** Opening EXTRACTED INFORMATION block **

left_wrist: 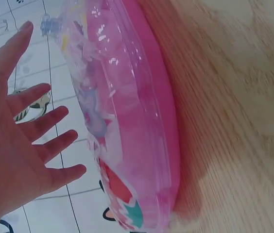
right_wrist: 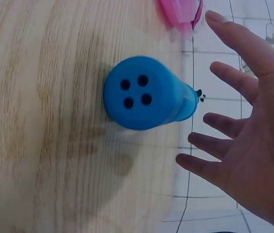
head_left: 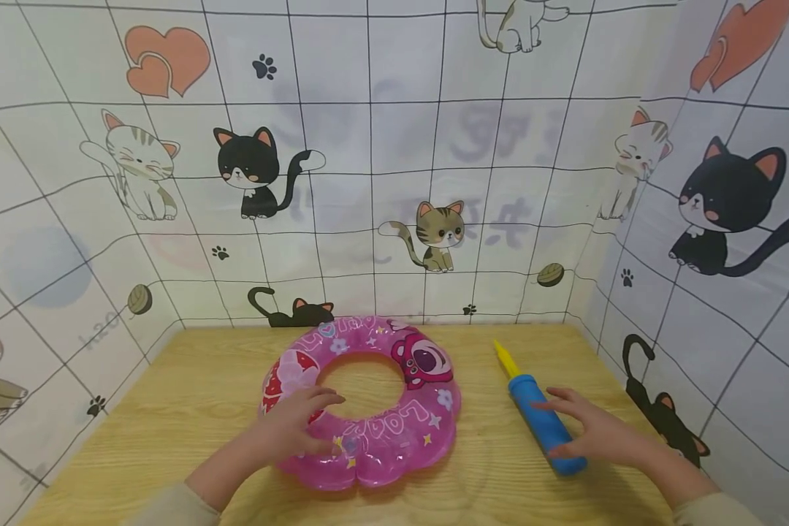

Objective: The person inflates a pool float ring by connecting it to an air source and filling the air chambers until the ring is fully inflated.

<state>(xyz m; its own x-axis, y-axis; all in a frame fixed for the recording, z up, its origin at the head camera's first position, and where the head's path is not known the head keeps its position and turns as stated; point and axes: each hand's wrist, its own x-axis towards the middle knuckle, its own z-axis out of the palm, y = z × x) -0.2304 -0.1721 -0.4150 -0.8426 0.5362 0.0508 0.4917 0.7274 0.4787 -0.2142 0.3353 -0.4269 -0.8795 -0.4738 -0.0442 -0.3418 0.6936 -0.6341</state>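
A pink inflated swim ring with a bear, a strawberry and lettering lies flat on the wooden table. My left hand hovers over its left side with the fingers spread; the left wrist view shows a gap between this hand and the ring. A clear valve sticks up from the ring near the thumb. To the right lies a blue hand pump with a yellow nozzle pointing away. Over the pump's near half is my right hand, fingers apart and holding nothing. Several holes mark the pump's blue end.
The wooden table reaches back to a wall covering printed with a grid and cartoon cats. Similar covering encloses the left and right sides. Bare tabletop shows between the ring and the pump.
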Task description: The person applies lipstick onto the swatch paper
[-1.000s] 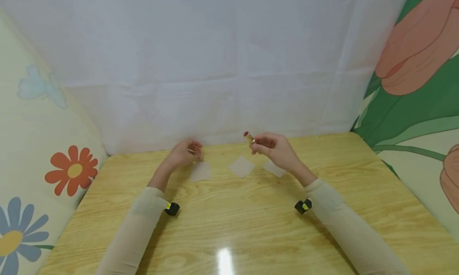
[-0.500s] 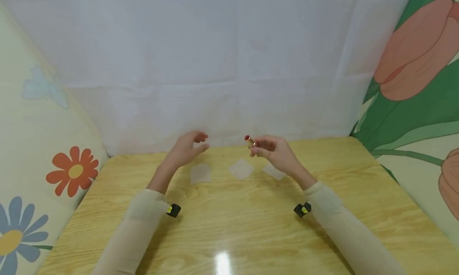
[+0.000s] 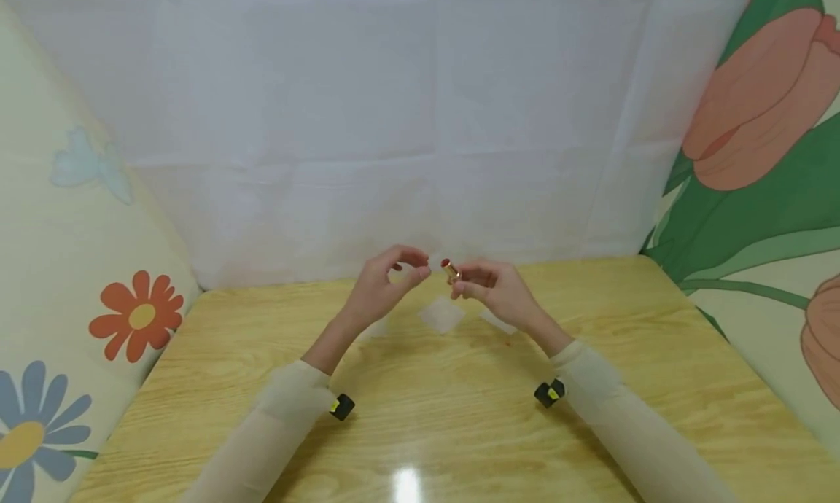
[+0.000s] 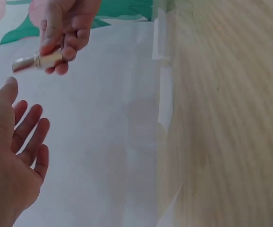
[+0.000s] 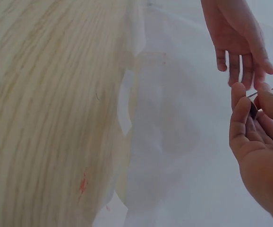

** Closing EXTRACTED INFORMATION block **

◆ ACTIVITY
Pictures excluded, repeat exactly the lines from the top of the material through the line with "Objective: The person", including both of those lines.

◆ RESPONSE BELOW
left_wrist: 
right_wrist: 
head_left: 

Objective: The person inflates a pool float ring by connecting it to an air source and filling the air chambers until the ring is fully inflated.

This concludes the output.